Digital transformation in health care goes far beyond introducing new technologies. It demands a systems approach that acknowledges the interconnectedness of policy, infrastructure, human resources, governance, and local realities. In Somalia, the HADDA programme embodies this thinking. It is not simply a project to implement an electronic health record (EHR) system; it is a comprehensive initiative aimed at strengthening the digital foundations of the country’s health system from the ground up.
What Is a Systems Approach in Digital Health?
A systems approach in digital health views technology as just one component of a larger, dynamic ecosystem. It recognises that to be effective, digital solutions must:
Align with national health priorities
Integrate into existing health information systems
Strengthen governance and accountability structures
Build local capacity and promote ownership
Adapt to infrastructure limitations and user needs
This approach avoids quick tech fixes in favour of long-term, sustainable change, building a foundation that can scale, evolve, and respond to real-world constraints.

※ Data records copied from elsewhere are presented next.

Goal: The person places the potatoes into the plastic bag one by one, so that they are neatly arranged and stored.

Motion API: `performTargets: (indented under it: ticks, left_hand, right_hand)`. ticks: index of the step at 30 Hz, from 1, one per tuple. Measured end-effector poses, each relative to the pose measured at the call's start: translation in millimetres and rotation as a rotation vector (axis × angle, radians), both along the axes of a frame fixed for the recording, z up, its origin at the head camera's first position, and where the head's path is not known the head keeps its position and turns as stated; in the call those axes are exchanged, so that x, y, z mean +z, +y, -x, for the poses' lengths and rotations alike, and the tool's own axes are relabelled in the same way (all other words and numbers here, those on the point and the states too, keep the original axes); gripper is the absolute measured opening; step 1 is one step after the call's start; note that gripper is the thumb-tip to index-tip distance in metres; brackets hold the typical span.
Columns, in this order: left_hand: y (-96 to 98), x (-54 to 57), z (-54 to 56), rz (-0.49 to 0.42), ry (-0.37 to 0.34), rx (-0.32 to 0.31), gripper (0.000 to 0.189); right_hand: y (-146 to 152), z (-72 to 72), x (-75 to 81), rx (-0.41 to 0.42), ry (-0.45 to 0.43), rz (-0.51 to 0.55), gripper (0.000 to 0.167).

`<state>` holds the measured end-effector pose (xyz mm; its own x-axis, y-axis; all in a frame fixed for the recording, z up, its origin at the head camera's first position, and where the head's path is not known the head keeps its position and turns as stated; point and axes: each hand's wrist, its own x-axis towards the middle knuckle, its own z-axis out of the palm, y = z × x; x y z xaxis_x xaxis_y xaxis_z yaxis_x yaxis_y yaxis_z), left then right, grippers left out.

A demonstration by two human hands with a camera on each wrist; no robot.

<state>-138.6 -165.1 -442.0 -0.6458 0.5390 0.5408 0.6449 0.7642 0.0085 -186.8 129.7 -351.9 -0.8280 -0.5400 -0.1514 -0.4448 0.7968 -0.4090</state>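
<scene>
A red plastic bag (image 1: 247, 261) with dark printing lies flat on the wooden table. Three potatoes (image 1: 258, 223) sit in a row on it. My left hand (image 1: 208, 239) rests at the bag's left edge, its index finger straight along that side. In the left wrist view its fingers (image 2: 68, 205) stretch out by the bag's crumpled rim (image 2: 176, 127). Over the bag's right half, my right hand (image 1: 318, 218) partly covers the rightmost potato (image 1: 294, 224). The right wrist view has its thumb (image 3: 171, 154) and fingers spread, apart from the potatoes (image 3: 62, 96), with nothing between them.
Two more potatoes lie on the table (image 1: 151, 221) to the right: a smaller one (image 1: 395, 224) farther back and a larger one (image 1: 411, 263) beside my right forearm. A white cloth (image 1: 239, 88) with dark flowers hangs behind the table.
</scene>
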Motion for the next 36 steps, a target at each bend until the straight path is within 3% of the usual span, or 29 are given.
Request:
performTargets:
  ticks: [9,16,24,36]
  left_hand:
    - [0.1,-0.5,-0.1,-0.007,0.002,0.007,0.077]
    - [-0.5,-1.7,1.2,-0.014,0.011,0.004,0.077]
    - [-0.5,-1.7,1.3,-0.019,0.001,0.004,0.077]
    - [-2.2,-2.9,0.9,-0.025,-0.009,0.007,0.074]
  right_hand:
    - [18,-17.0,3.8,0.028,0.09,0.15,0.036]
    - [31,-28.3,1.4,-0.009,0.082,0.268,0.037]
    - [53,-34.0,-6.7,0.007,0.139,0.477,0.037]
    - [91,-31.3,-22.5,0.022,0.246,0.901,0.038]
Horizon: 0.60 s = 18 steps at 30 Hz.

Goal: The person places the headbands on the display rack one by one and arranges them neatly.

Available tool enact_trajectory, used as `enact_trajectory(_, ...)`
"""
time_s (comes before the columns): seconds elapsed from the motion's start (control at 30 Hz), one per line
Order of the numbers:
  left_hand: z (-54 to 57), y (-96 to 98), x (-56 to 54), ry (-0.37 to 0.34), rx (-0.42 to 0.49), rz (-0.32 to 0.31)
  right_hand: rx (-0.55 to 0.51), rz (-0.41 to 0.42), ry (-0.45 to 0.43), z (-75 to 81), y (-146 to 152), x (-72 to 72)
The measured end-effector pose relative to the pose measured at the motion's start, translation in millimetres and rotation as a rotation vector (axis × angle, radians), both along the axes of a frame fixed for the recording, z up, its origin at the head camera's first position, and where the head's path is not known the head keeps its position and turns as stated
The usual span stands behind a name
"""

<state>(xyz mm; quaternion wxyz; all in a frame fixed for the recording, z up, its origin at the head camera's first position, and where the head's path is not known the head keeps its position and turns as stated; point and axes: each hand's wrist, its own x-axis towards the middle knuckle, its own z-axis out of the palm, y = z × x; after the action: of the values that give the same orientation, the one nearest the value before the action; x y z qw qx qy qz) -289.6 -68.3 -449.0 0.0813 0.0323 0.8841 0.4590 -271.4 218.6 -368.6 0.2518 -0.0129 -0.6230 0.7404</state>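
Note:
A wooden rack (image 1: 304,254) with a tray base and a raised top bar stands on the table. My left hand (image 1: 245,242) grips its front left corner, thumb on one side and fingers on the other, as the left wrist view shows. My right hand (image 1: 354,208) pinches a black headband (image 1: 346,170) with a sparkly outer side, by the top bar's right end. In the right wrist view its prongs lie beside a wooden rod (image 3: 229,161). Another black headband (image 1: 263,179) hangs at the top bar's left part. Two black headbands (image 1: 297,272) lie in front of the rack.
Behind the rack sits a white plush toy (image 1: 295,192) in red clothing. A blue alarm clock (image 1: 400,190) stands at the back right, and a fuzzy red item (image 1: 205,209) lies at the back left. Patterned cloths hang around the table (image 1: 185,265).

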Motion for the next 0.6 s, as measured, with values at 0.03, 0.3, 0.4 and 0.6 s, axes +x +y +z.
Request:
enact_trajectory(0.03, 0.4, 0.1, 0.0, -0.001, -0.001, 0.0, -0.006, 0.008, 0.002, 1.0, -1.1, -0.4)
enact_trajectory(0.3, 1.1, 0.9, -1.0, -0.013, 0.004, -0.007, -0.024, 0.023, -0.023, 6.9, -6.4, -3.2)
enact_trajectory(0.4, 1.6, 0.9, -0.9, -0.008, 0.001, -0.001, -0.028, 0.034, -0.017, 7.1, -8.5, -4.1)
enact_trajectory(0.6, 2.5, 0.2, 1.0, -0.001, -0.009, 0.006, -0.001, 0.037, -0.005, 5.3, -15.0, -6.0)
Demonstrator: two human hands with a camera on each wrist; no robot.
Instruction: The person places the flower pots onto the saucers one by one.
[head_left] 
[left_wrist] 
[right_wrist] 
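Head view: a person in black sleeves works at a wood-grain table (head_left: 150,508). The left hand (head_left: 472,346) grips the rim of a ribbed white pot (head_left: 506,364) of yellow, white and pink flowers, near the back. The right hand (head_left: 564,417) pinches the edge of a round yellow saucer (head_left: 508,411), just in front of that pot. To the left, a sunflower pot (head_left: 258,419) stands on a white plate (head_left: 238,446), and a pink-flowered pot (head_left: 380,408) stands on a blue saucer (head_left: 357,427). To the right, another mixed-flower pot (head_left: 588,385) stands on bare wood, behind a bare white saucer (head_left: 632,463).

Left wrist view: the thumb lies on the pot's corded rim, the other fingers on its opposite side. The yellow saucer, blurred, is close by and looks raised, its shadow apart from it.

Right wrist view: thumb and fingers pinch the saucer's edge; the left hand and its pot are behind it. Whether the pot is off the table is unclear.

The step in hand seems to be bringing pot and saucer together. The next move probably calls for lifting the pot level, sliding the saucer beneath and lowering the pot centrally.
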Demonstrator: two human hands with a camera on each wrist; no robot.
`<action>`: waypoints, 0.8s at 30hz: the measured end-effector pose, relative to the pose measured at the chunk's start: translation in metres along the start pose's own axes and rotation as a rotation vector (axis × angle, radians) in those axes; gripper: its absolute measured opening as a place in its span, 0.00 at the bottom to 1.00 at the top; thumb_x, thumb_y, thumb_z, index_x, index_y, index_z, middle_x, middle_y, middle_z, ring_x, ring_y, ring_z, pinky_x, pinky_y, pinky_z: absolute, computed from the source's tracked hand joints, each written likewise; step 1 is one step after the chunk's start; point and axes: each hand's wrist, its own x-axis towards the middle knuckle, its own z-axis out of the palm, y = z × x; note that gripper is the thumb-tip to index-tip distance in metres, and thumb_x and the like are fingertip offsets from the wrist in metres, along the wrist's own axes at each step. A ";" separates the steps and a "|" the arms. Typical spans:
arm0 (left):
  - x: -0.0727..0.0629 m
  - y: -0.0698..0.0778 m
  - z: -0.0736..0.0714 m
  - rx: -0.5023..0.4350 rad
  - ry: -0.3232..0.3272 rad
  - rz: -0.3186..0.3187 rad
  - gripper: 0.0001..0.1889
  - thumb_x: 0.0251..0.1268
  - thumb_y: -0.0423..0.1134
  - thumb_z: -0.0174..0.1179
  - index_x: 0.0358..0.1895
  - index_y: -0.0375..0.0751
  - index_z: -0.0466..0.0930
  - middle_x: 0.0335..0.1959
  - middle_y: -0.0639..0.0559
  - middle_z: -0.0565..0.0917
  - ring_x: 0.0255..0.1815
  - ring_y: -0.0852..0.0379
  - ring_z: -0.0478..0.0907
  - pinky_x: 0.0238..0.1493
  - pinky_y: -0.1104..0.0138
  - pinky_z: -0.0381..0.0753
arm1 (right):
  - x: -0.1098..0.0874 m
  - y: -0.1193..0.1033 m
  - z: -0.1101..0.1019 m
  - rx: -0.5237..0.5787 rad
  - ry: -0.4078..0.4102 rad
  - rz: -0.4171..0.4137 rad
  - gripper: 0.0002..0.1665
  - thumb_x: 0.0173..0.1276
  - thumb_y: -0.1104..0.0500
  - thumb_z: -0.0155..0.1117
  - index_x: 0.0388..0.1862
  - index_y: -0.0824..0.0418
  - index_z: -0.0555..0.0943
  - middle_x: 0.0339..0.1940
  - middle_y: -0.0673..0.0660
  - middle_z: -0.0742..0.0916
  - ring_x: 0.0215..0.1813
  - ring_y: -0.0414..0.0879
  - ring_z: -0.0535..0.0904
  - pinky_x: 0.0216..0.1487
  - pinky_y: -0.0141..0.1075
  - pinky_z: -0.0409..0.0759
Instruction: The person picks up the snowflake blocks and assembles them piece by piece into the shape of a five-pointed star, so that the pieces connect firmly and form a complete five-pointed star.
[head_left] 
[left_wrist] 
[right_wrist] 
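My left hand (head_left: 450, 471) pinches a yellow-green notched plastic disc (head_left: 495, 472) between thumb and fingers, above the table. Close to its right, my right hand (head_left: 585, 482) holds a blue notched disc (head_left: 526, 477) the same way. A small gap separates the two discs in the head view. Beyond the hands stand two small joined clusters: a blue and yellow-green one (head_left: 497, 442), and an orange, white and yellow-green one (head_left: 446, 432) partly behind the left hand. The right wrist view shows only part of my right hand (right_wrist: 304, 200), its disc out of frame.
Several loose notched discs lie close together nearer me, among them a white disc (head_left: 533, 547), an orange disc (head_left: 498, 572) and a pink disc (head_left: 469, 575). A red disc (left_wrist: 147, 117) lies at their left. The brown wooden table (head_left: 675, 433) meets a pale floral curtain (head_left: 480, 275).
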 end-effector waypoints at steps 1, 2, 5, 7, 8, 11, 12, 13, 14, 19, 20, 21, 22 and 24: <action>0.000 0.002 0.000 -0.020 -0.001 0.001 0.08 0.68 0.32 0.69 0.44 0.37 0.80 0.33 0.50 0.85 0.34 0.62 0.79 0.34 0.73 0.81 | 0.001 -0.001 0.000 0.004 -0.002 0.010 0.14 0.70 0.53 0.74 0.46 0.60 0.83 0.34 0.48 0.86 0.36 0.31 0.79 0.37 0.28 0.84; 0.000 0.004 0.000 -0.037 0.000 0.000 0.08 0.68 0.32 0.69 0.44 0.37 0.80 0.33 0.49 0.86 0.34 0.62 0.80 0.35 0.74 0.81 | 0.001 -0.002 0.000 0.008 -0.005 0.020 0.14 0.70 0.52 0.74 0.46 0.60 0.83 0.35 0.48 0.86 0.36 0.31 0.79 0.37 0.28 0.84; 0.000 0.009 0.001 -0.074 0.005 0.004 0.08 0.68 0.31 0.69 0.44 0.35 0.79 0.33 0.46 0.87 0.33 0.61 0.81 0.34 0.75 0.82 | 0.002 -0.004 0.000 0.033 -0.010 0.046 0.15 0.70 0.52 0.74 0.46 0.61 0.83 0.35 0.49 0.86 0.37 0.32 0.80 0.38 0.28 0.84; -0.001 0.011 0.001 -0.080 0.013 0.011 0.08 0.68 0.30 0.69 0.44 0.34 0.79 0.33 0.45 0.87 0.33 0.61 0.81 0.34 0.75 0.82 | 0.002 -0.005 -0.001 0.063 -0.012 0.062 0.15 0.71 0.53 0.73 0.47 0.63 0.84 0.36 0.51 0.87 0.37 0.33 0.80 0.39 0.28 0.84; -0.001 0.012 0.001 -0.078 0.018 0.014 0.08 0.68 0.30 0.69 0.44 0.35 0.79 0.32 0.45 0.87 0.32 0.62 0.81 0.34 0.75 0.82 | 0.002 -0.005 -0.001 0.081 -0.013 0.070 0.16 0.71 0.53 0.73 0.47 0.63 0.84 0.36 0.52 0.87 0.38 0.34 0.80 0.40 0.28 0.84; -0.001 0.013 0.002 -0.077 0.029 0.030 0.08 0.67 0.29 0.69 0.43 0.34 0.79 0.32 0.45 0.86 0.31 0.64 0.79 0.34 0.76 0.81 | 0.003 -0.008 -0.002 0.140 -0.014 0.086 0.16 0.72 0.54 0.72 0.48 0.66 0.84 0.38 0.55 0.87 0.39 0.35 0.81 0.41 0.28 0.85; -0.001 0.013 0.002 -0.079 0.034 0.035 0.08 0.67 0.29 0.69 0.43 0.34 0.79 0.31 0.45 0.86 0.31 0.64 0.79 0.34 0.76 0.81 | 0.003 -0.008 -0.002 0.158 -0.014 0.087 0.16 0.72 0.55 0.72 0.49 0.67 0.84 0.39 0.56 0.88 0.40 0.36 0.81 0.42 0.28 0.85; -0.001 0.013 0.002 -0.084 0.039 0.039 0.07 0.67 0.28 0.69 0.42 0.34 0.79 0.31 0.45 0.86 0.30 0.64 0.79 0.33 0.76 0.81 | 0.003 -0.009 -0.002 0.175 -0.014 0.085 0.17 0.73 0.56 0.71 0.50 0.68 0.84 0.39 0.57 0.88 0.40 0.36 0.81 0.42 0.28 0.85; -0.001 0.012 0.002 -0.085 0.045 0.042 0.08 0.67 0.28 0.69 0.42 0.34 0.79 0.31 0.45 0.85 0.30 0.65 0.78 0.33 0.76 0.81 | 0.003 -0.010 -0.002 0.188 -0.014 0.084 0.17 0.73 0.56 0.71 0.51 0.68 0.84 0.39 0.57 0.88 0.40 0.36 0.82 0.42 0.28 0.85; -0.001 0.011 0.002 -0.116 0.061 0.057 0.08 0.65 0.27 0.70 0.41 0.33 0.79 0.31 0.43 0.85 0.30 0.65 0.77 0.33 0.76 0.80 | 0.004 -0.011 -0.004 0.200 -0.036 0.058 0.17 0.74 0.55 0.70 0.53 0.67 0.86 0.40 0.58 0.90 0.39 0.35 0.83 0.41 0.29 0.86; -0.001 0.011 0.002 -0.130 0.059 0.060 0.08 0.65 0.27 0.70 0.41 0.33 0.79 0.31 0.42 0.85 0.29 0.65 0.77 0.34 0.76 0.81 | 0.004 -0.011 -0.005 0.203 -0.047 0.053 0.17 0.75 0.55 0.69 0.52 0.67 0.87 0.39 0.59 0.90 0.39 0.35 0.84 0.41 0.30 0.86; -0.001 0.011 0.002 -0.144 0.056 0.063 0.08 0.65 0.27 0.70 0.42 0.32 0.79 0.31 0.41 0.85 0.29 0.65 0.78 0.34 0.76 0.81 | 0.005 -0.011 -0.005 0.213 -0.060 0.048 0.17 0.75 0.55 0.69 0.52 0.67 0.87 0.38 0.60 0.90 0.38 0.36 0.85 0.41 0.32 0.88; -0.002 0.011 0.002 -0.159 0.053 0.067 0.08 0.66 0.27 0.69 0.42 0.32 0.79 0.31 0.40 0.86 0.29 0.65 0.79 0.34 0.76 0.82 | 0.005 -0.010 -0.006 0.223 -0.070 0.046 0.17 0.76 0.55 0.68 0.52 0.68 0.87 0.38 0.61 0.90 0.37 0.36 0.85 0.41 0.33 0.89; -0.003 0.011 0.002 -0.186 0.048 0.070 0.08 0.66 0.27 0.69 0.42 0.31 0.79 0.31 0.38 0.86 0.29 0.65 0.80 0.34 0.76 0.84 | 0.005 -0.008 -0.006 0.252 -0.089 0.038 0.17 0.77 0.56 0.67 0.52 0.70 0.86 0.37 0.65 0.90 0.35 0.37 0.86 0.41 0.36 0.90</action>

How the Systems Approach Was Implemented in HADDA
1. Strengthening Governance and Ownership
From the start, HADDA prioritised government leadership and alignment with national health priorities. Working closely with Somalia’s Ministry of Health and federal member states, the project established multiple coordination platforms to ensure stakeholder alignment and shared ownership. These structures facilitated transparent decision-making and strengthened governance and accountability mechanisms. The digital health system was designed to integrate into existing health information systems, ensuring it served national objectives and supported long-term sustainability.
2. Co-Design and Local Adaptation
Central to HADDA’s approach was a commitment to people-centred design. The electronic health record system, built on a global good platform tailored for low-resource settings, was developed through an iterative process grounded in direct user engagement. Health workers and stakeholders participated in regular focus groups, usability testing, and feedback sessions, ensuring the system evolved in response to real-world needs. This collaborative process led to meaningful improvements, such as redesigned workflows, more intuitive features, and upgrades to hardware that enhanced overall usability and user confidence.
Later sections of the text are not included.